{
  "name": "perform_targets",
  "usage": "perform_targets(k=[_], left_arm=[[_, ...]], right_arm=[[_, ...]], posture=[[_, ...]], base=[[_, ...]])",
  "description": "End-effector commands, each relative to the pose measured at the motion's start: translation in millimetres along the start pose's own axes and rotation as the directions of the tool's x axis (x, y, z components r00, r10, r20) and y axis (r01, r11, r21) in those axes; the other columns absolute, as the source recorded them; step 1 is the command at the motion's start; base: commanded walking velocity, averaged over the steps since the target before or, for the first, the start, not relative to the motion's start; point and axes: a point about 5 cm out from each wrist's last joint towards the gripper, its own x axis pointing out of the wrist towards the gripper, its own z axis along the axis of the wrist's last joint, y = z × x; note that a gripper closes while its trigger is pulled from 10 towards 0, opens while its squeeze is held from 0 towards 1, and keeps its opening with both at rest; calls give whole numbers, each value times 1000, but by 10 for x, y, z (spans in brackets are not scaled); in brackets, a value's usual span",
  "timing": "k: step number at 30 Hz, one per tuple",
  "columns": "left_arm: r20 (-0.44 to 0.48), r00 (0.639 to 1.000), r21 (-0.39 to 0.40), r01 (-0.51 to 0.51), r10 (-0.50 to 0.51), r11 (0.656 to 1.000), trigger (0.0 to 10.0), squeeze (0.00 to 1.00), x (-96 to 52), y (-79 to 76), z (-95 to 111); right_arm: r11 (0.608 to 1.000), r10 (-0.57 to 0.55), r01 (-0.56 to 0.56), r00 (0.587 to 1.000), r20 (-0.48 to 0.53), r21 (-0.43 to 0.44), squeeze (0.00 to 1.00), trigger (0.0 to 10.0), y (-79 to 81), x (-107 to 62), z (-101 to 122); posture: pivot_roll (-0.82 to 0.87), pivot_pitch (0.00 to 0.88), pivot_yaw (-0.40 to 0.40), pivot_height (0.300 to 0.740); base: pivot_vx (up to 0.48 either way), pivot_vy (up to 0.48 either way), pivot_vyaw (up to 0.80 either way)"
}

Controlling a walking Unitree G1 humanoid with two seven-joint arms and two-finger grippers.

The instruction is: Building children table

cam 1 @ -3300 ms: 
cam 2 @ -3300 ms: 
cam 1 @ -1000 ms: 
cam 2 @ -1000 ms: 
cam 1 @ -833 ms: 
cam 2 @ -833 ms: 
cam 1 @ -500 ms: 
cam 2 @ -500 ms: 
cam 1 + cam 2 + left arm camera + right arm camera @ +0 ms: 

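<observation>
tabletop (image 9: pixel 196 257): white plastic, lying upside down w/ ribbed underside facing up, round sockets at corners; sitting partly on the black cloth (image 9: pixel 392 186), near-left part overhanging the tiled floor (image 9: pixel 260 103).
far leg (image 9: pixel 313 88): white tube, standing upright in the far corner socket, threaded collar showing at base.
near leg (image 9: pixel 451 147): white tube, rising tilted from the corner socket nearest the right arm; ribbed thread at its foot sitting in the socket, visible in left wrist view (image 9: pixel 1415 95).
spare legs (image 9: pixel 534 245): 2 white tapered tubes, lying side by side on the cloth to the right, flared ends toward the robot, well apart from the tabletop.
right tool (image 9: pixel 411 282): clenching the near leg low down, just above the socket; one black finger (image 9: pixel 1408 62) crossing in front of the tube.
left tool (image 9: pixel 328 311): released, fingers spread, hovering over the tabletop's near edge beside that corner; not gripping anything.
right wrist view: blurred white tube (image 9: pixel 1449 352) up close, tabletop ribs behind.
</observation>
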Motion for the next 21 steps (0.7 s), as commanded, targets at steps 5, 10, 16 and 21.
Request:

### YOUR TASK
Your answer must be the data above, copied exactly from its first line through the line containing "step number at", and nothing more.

### TASK OUTPUT
{
  "name": "perform_targets",
  "usage": "perform_targets(k=[_], left_arm=[[_, ...]], right_arm=[[_, ...]], posture=[[_, ...]], base=[[_, ...]])",
  "description": "End-effector commands, each relative to the pose measured at the motion's start: translation in millimetres along the start pose's own axes and rotation as the directions of the tool's x axis (x, y, z components r00, r10, r20) and y axis (r01, r11, r21) in those axes; the other columns absolute, as the source recorded them; step 1 is the command at the motion's start; base: commanded walking velocity, averaged over the steps since the target before or, for the first, the start, not relative to the motion's start; point and axes: a point about 5 cm out from each wrist's last joint towards the gripper, its own x axis pointing out of the wrist towards the gripper, its own z axis along the axis of the wrist's last joint, y = z × x; note that a gripper closes while its trigger is pulled from 10 towards 0, opens while its squeeze is held from 0 towards 1, and keeps its opening with both at rest; calls give whole numbers, each value times 1000, but by 10 for x, y, z (spans in brackets are not scaled); in brackets, a value's usual span",
  "timing": "k: step number at 30 Hz, one per tuple",

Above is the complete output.